## Your instructions
A word-for-word printout of the listing below is needed.

======== Data shown

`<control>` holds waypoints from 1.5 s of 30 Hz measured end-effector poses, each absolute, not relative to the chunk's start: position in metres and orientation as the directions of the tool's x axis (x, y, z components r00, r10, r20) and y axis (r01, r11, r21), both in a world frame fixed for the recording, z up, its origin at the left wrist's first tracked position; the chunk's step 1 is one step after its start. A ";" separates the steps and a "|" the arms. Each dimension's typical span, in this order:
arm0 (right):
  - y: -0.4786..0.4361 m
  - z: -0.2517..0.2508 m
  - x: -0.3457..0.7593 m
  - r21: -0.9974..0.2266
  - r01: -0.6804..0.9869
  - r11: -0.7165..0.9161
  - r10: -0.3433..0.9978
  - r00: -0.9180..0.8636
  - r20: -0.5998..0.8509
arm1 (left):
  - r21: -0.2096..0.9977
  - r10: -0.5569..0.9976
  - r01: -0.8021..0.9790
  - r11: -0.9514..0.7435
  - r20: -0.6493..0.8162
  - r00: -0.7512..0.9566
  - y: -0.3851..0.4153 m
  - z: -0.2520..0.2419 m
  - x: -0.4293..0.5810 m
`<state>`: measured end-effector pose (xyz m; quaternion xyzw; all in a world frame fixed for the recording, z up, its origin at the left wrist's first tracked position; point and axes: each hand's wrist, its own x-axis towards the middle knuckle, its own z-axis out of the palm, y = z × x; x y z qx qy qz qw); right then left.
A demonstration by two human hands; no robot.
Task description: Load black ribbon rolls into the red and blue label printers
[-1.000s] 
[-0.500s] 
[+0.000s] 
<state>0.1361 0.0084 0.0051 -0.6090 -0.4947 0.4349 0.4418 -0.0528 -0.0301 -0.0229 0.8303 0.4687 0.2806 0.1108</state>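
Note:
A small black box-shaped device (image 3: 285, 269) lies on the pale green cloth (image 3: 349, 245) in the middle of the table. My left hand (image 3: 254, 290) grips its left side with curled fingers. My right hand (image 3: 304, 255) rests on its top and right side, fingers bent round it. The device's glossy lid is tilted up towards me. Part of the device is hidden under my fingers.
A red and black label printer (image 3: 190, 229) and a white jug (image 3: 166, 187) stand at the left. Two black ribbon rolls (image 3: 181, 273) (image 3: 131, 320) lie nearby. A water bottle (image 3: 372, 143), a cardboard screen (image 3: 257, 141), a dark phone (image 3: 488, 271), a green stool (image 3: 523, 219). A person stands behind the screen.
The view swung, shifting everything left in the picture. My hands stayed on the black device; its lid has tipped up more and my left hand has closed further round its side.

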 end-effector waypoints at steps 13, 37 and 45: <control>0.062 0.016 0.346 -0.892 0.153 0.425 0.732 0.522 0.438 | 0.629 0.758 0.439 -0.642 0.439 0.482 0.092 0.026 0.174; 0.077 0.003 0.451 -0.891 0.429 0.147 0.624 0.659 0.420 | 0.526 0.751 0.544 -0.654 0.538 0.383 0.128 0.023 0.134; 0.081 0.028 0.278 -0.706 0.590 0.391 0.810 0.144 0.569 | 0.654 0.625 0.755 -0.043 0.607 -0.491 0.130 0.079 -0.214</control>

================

## Task response
`<control>` holds waypoints from 1.5 s of 30 Hz measured end-effector poses, each absolute, not relative to the chunk's start: position in metres and orientation as the directions of the tool's x axis (x, y, z components r00, r10, r20) and y axis (r01, r11, r21), both in a world frame fixed for the recording, z up, its origin at the left wrist's first tracked position; the chunk's step 1 is one step after its start. A ";" separates the steps and a "|" the arms. Each dimension's typical span, in this order:
arm0 (right):
  - y: -0.4786..0.4361 m
  - z: -0.2517..0.2508 m
  - x: -0.3457..0.7593 m
  - r21: -0.9974..0.2266
  - r01: -0.6804..0.9869
  - r11: -0.7165..0.9161
  - r10: -0.3433..0.9978
  - r00: -0.9180..0.8636
  - r20: -0.5998..0.8509
arm1 (left):
  - r21: -0.2096..0.9977
  - r10: -0.5569..0.9976
  - r01: -0.8021..0.9790
  - r11: -0.9514..0.7435
  - r20: -0.6493..0.8162
  - r00: -0.7512..0.9566
  - y: -0.3851..0.4153 m
  - z: -0.2520..0.2419 m
  - x: -0.4293..0.5810 m
`<state>`: measured end-effector pose (xyz m; quaternion xyzw; all in a world frame fixed for the recording, z up, its origin at the left wrist's first tracked position; point and axes: each hand's wrist, its own x-axis towards the middle knuckle, its own z-axis out of the palm, y = z × x; x y z qx qy qz qw); right then left.
A demonstration by two human hands; no robot.
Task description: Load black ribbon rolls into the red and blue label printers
[-1.000s] 
[-0.500s] 
[+0.000s] 
<state>0.1361 0.0084 0.0051 -0.6090 -0.4947 0.4349 0.4418 -0.0528 -0.0301 -0.0229 0.8303 0.4687 0.2806 0.1108</state>
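Note:
A small black box-shaped device (image 3: 285, 269) lies on the pale green cloth (image 3: 349, 245) in the middle of the table. My left hand (image 3: 254, 290) grips its left side with curled fingers. My right hand (image 3: 304, 255) rests on its top and right side, fingers bent round it. The device's glossy lid is tilted up towards me. Part of the device is hidden under my fingers.
A red and black label printer (image 3: 190, 229) and a white jug (image 3: 166, 187) stand at the left. Two black ribbon rolls (image 3: 181, 273) (image 3: 131, 320) lie nearby. A water bottle (image 3: 372, 143), a cardboard screen (image 3: 257, 141), a dark phone (image 3: 488, 271), a green stool (image 3: 523, 219). A person stands behind the screen.
The view swung, shifting everything left in the picture. My hands stayed on the black device; its lid has tipped up more and my left hand has closed further round its side.
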
 end-effector waypoints at steps 13, 37 and 45: <control>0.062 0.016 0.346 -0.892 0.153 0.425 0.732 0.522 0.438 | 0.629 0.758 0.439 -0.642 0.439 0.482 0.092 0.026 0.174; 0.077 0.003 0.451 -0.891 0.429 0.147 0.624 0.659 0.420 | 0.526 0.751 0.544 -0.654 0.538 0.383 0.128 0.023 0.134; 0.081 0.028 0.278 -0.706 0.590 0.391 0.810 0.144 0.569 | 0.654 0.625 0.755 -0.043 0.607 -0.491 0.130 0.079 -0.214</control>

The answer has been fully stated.